— Data to use —
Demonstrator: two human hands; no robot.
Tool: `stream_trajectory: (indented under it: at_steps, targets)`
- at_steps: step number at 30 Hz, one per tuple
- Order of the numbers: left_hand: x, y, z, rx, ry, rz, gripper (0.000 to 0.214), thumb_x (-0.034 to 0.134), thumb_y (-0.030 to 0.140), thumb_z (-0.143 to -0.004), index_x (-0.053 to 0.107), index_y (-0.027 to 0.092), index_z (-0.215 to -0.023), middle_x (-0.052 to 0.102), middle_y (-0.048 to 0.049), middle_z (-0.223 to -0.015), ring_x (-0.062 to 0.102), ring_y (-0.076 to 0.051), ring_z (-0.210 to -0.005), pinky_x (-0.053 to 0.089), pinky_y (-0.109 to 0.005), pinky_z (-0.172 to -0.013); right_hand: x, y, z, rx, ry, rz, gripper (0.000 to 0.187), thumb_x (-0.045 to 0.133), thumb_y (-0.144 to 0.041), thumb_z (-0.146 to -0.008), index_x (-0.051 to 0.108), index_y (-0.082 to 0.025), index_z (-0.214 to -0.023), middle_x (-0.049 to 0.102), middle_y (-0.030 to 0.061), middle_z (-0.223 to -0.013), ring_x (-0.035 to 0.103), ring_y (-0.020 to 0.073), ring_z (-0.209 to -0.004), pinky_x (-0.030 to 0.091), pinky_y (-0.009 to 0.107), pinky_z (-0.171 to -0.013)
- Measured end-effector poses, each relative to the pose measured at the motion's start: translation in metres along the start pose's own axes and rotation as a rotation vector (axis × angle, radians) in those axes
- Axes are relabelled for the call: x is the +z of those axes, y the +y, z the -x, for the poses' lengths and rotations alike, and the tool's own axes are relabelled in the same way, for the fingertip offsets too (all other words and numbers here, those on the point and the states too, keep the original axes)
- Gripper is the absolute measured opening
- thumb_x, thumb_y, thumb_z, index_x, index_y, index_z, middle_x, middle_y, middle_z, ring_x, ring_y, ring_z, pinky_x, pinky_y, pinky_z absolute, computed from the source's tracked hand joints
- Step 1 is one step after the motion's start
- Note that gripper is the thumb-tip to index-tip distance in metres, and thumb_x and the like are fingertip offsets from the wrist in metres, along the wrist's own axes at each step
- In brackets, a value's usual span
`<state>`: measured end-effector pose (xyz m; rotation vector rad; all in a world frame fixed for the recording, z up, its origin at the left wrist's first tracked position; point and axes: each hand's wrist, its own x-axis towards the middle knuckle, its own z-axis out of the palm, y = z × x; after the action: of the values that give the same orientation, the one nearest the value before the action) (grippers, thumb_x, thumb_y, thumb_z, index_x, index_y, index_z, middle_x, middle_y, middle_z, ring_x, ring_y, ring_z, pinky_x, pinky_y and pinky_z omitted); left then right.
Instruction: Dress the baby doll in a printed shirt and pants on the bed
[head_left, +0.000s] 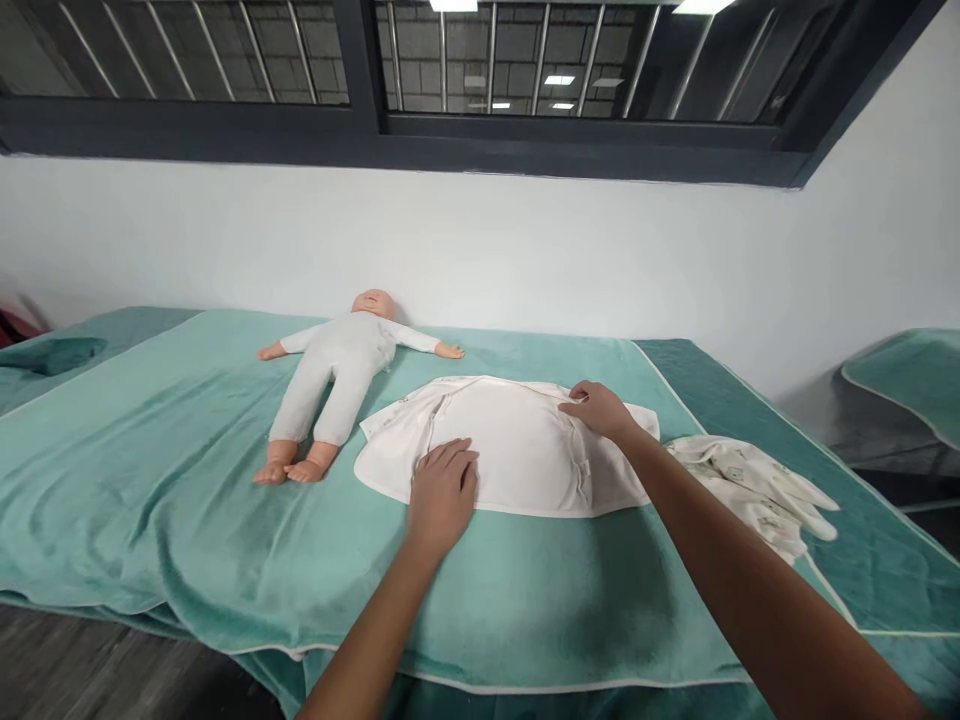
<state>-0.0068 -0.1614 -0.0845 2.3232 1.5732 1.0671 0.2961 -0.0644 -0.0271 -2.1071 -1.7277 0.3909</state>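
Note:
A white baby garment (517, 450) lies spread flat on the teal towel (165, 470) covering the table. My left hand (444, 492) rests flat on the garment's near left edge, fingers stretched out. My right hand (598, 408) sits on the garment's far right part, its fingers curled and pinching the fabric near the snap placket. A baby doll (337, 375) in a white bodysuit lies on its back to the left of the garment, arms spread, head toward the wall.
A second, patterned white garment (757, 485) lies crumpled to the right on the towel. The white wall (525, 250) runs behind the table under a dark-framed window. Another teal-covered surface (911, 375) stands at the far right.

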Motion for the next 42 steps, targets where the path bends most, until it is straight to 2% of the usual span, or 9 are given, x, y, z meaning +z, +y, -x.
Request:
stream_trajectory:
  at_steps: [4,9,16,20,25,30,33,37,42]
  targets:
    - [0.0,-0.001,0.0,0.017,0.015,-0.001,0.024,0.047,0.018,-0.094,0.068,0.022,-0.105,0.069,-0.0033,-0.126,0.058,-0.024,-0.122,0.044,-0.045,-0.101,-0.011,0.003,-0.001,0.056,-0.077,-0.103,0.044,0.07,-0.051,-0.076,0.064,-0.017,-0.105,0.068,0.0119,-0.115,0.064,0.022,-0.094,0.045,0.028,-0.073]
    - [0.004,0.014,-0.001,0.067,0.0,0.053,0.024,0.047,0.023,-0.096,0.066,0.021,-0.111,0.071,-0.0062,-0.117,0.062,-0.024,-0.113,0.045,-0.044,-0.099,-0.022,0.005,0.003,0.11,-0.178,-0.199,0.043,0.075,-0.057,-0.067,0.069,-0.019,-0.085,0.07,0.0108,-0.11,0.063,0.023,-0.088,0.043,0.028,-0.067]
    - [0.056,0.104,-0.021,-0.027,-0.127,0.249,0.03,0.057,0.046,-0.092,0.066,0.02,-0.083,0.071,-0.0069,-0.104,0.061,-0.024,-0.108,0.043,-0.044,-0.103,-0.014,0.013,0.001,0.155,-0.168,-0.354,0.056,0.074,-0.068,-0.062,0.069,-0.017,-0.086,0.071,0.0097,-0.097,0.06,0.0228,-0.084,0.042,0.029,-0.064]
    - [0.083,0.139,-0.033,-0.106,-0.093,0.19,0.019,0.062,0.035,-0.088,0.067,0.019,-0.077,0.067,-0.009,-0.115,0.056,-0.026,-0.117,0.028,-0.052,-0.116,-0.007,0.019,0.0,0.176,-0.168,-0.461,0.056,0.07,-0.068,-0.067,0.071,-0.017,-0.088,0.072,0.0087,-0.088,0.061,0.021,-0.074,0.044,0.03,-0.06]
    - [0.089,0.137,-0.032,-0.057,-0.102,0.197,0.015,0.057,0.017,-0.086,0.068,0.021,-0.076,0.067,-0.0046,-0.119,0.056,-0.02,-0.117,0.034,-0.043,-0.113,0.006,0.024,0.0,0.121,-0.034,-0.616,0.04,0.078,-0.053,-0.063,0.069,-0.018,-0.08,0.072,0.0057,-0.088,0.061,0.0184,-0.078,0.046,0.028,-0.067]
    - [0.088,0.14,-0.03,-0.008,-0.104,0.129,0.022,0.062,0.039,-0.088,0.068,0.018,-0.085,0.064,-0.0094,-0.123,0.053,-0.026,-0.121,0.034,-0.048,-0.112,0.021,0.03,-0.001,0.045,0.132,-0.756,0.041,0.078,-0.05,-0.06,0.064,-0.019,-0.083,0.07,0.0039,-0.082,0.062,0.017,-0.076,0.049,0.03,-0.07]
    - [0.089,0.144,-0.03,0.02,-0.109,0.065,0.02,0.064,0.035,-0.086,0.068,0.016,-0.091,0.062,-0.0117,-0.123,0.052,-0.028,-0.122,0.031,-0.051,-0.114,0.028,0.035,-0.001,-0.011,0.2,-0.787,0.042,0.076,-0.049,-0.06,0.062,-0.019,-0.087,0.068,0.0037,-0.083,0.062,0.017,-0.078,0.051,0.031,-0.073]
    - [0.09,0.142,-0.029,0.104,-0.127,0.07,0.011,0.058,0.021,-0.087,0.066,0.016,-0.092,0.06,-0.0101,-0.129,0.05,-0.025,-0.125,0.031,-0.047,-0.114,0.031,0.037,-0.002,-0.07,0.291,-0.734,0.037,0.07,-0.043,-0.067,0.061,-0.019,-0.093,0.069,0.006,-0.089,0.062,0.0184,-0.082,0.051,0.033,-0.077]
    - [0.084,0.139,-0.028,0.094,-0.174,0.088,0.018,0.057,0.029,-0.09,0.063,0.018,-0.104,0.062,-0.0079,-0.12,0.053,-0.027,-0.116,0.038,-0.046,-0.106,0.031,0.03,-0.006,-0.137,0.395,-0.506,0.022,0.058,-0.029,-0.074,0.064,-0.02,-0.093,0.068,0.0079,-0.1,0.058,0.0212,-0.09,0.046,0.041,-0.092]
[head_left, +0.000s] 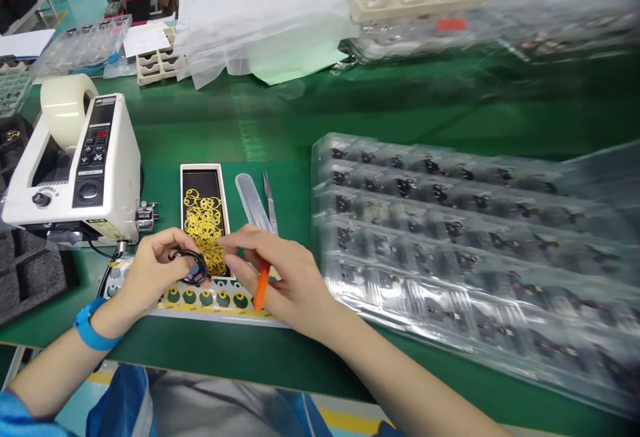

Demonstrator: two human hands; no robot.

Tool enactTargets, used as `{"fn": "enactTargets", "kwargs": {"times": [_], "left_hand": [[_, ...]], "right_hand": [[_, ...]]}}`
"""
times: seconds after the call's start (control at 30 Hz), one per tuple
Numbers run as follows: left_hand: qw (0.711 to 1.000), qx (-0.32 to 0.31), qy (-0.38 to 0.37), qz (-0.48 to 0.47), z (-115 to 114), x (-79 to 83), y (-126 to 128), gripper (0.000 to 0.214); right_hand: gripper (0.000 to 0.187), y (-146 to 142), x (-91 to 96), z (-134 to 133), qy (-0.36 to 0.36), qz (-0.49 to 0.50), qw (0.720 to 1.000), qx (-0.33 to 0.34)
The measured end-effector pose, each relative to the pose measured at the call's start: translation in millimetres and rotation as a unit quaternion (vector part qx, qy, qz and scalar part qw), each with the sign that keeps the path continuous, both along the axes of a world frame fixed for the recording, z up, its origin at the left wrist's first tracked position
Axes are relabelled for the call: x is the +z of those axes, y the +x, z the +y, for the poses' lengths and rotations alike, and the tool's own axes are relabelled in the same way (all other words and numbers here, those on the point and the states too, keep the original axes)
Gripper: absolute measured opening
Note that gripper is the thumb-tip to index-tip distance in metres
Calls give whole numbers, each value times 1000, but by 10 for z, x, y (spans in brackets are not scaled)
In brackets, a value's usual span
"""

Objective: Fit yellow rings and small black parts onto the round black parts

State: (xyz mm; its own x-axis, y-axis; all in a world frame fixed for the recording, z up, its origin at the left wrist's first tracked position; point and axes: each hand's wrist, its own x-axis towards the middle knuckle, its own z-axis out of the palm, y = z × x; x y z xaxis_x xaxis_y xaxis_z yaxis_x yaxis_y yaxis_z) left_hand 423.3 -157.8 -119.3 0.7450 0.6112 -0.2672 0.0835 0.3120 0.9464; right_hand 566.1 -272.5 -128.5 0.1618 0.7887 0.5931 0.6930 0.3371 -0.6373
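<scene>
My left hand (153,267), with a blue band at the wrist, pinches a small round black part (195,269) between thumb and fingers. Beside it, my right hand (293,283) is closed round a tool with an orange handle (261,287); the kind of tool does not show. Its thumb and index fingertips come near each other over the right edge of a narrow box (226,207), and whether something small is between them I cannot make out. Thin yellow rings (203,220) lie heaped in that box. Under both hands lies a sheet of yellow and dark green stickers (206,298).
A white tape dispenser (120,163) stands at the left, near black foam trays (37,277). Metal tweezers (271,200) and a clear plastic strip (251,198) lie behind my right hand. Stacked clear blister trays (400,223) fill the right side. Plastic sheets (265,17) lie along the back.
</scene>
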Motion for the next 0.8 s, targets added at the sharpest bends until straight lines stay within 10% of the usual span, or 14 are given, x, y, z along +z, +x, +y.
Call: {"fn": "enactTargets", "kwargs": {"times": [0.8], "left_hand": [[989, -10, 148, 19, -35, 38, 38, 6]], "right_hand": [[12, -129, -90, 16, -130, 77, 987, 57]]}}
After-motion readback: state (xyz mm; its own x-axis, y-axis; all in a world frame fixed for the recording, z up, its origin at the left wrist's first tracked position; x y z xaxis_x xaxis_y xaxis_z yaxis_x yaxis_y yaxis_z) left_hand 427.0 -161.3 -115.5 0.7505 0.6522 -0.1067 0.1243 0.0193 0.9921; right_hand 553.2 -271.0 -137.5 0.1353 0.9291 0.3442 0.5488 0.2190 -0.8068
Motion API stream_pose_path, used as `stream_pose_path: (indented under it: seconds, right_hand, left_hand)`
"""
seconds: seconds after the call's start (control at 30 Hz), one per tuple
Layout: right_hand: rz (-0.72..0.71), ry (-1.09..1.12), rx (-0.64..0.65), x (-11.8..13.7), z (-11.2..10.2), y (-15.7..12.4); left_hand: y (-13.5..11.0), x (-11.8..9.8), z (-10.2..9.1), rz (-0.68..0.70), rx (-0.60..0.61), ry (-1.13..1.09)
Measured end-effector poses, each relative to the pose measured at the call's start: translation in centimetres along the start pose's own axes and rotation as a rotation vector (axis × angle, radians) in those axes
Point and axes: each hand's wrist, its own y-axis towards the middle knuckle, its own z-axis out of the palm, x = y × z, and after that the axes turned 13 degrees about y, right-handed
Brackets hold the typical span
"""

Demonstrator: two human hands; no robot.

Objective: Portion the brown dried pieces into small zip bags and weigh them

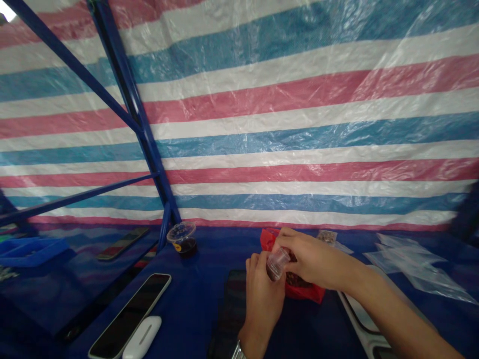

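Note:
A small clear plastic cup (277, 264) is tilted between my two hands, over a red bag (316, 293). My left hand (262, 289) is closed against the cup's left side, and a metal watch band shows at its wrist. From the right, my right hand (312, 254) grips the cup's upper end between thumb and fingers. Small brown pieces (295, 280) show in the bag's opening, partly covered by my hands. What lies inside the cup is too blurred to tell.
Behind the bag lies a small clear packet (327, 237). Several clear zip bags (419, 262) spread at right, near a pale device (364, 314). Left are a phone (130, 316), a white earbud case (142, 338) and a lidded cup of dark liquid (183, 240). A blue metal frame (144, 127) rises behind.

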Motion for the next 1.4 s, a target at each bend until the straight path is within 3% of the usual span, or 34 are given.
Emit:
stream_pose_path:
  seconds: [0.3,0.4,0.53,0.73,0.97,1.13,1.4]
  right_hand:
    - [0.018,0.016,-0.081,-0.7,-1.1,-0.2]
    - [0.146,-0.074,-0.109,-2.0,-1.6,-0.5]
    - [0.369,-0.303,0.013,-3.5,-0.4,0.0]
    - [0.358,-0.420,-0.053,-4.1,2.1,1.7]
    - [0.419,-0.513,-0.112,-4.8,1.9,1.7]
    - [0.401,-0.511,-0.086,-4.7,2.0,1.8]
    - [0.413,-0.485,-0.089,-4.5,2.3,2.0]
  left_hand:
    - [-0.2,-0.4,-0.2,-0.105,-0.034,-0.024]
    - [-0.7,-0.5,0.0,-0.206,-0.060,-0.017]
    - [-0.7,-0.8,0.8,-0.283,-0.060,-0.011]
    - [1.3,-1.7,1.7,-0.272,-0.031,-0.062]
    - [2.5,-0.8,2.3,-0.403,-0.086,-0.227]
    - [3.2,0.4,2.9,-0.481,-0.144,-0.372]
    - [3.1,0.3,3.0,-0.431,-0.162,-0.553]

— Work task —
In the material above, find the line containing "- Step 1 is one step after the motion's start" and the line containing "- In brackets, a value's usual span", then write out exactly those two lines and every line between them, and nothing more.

— Response —
- Step 1 is one step after the motion's start
- Note that gripper is the thumb-tip to index-tip distance in metres, and thumb_x and the like are fingertip offsets from the wrist in metres, along the wrist's own axes at each step
- In brackets, a value's usual span

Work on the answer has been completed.